During her electric set at Glastonbury this year, Billie Eilish asked the crowd to do something unexpected: calm down. Raving about de-stressing miracle that is breathwork, the singer took the assembled thousands through how the practice works.
We're all in search of that elusive zen-feeling, but imagine if the key to living a calmer life was already part of our default way of operating? Breathwork allows us to tap into and change our breathing patterns to shift feelings of stress and anxiety. It has been touted as the way to live a healthier and peaceful life both by scientists and its growing community of fans.
Rebecca Dennis, best-selling author of Let It Go and international breathwork coach, offers guidance on how to use breathwork to enter a different state of consciousness. She took us through the benefits of the practice and how to actually incorporate it into our lives.
What is breathwork?
“Breathwork is the active form of consciously changing the rhythm, rates and depth of your breath to access and process mental, physical and emotional tension and enter a higher state of awareness,” Dennis tells GQ.
If that sounds too good to be true, hold fire on the cynicism. Behind many people's enjoyment of yoga and meditation is a desire to relax, and breathwork can “fast track you to that place", she adds.
How important is breathwork?
In short: breathing is hugely important and leads us into anxiety. But it can also lead us back out. “The way you breathe affects your physical, mental and emotional state,” she explains. “Our physiology and psychology are intrinsically connected, and how the body releases hormones depends on the communications being sent around the body to the brain and directly connected to your breathing.”
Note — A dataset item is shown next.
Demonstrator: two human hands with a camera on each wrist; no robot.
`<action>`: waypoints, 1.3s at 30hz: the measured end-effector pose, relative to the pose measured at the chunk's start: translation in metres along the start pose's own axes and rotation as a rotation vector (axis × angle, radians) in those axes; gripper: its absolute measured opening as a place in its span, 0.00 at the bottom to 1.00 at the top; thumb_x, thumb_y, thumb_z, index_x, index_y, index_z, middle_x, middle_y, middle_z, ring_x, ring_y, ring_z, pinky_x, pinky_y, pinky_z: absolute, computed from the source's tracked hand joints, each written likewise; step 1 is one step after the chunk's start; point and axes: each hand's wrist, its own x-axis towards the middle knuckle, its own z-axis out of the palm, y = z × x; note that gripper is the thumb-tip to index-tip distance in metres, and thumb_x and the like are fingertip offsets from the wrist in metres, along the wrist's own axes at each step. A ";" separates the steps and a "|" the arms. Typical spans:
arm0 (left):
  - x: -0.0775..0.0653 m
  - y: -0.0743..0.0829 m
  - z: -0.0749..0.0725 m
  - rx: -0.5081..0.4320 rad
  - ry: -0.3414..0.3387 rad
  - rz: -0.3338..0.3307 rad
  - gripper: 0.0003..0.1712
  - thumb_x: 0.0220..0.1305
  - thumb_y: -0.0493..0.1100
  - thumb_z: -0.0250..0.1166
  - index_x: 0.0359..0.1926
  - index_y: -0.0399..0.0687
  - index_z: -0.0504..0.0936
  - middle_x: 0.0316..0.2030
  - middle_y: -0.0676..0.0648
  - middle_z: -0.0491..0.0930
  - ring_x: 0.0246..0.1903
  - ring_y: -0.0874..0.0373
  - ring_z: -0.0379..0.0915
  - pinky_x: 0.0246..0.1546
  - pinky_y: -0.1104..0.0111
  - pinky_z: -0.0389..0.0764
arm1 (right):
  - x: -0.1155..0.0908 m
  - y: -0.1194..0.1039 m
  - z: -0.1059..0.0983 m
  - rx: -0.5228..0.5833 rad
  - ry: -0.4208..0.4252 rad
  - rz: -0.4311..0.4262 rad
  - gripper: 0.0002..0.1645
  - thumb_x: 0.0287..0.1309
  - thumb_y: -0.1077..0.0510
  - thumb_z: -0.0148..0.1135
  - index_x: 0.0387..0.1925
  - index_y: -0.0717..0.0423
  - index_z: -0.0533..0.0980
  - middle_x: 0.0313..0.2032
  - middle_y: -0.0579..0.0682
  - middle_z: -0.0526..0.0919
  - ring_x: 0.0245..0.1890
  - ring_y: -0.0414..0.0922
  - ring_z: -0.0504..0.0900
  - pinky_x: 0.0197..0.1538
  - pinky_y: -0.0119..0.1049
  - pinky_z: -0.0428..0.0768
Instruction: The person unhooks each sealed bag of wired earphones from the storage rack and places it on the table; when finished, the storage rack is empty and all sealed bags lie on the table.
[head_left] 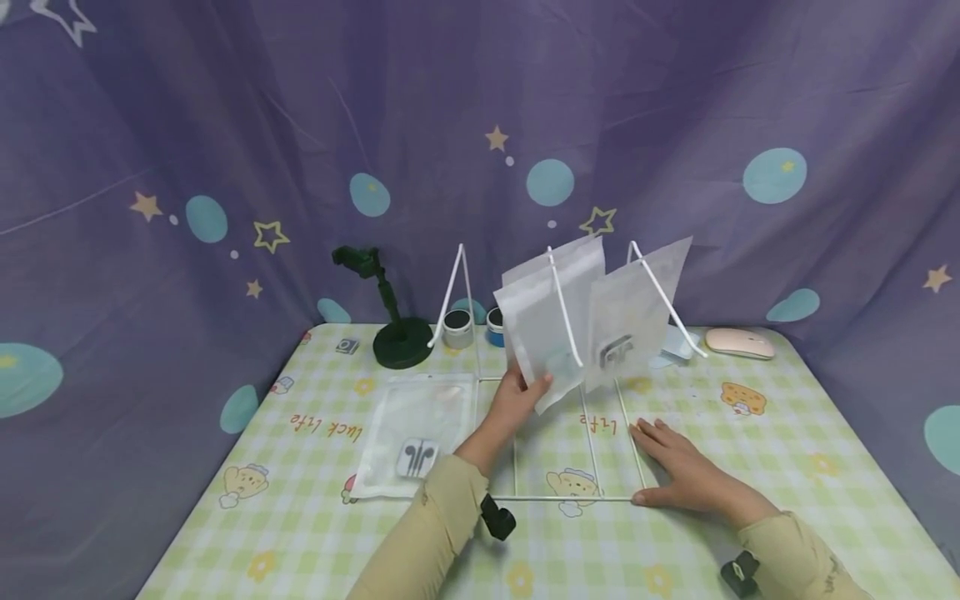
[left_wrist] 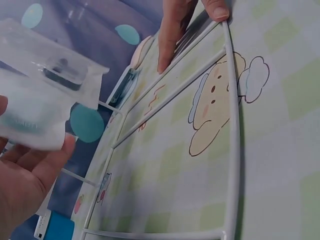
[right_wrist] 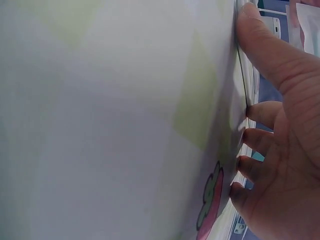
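My left hand [head_left: 512, 410] grips a white translucent zip bag [head_left: 531, 327] by its lower left edge, thumb in front. The bag stands tilted among the upright dividers of a white wire rack [head_left: 555, 498], with another sheet showing behind it. To its right, a second zip bag [head_left: 621, 321] with a dark printed picture leans in the rack. My right hand [head_left: 678, 471] rests at the rack's front right corner, fingers extended along the side wire. In the left wrist view, the gripped bag [left_wrist: 30, 112] sits between thumb and fingers.
A zip bag with an earphone picture [head_left: 418, 458] lies flat at the rack's left. Behind stand a dark green stand [head_left: 402, 342], a grey-lidded jar [head_left: 457, 329] and a blue jar [head_left: 496, 329]. A pink mouse [head_left: 739, 343] lies at the back right.
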 end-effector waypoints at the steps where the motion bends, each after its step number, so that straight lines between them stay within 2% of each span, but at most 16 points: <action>1: -0.001 0.000 0.000 -0.021 -0.005 -0.012 0.31 0.68 0.42 0.62 0.67 0.35 0.63 0.57 0.34 0.74 0.50 0.47 0.77 0.45 0.63 0.79 | 0.000 0.000 0.000 -0.002 0.001 0.000 0.62 0.44 0.36 0.74 0.70 0.68 0.60 0.70 0.69 0.57 0.69 0.73 0.49 0.63 0.69 0.52; 5: -0.003 0.001 0.001 -0.066 -0.038 -0.047 0.30 0.67 0.41 0.64 0.65 0.35 0.66 0.52 0.37 0.77 0.40 0.56 0.77 0.35 0.68 0.79 | 0.001 0.002 0.002 -0.025 0.012 -0.017 0.62 0.43 0.36 0.74 0.69 0.69 0.61 0.69 0.70 0.58 0.68 0.73 0.50 0.62 0.70 0.54; 10: -0.006 -0.001 0.001 -0.097 -0.083 -0.034 0.22 0.65 0.36 0.63 0.57 0.29 0.73 0.44 0.38 0.81 0.34 0.57 0.78 0.34 0.68 0.80 | 0.001 0.001 0.003 -0.027 0.016 -0.017 0.62 0.43 0.36 0.75 0.69 0.69 0.61 0.69 0.70 0.58 0.68 0.74 0.51 0.62 0.70 0.54; 17: -0.017 0.001 0.001 -0.069 -0.063 0.027 0.20 0.67 0.39 0.62 0.55 0.30 0.76 0.47 0.36 0.82 0.38 0.57 0.80 0.40 0.69 0.80 | 0.001 0.001 0.002 -0.026 0.015 -0.012 0.62 0.43 0.35 0.74 0.69 0.69 0.61 0.69 0.70 0.58 0.68 0.73 0.50 0.63 0.69 0.53; 23: -0.027 0.002 -0.003 -0.106 -0.102 0.027 0.19 0.69 0.38 0.60 0.55 0.28 0.75 0.46 0.34 0.81 0.36 0.55 0.82 0.38 0.63 0.84 | 0.001 0.000 0.001 -0.018 -0.002 0.008 0.62 0.44 0.35 0.74 0.70 0.68 0.60 0.70 0.69 0.57 0.69 0.73 0.49 0.63 0.69 0.53; 27: -0.035 0.005 -0.007 -0.114 -0.131 0.025 0.19 0.69 0.37 0.60 0.55 0.28 0.75 0.47 0.34 0.81 0.38 0.54 0.82 0.40 0.59 0.84 | 0.001 0.000 0.000 -0.013 0.001 0.017 0.62 0.44 0.34 0.73 0.70 0.67 0.60 0.70 0.68 0.57 0.69 0.72 0.48 0.63 0.69 0.52; 35: -0.053 0.010 -0.015 -0.094 -0.162 0.022 0.18 0.69 0.36 0.59 0.54 0.26 0.74 0.47 0.32 0.80 0.43 0.47 0.81 0.42 0.56 0.83 | 0.000 -0.002 0.000 -0.020 0.001 0.015 0.62 0.44 0.35 0.74 0.70 0.67 0.60 0.70 0.69 0.57 0.69 0.72 0.49 0.63 0.68 0.53; 39: -0.062 0.012 -0.019 -0.086 -0.166 0.009 0.16 0.68 0.35 0.60 0.52 0.25 0.74 0.44 0.35 0.80 0.43 0.50 0.81 0.42 0.57 0.83 | 0.000 -0.001 0.000 -0.018 0.001 0.015 0.62 0.44 0.35 0.74 0.70 0.67 0.60 0.70 0.68 0.57 0.69 0.72 0.49 0.63 0.68 0.53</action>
Dennis believes that by understanding the innate power of your breath, you can therefore improve your quality of life. “Breathing is directly linked to your autonomic nervous system – your stress (or ‘fight-flight’) response, and your rest response,” she explains. When you'e in a state of heightened stress, your breathing changes but you can therefore use this to move in and out of those states.
“If you need to turn anxiety into calm, you can use your breath. Likewise, you can improve your recovery, sleep and digestion through breathing," she says.
Our breathing mirrors our internal state i.e. when we don't feel okay, it's not unusual for our breathing to quicken. “This is because we tend to hold our breath to control emotions and pain,” Dennis explains. “This may be something we are conscious of, like holding our breath to hold back tears or even laughter, or something we do unconsciously.”
How do I do breathwork?
Breathwork for stress:
Why not use Box Breathing? This comes through the Navy SEAL lineage and is also known as 4-4-4-4 breath.
“This breathwork technique slows the heart rate and deepens concentration,” says Dennis, who recommends using it in the morning to wake up, or before a stressful event like a big project or meeting which requires your focus.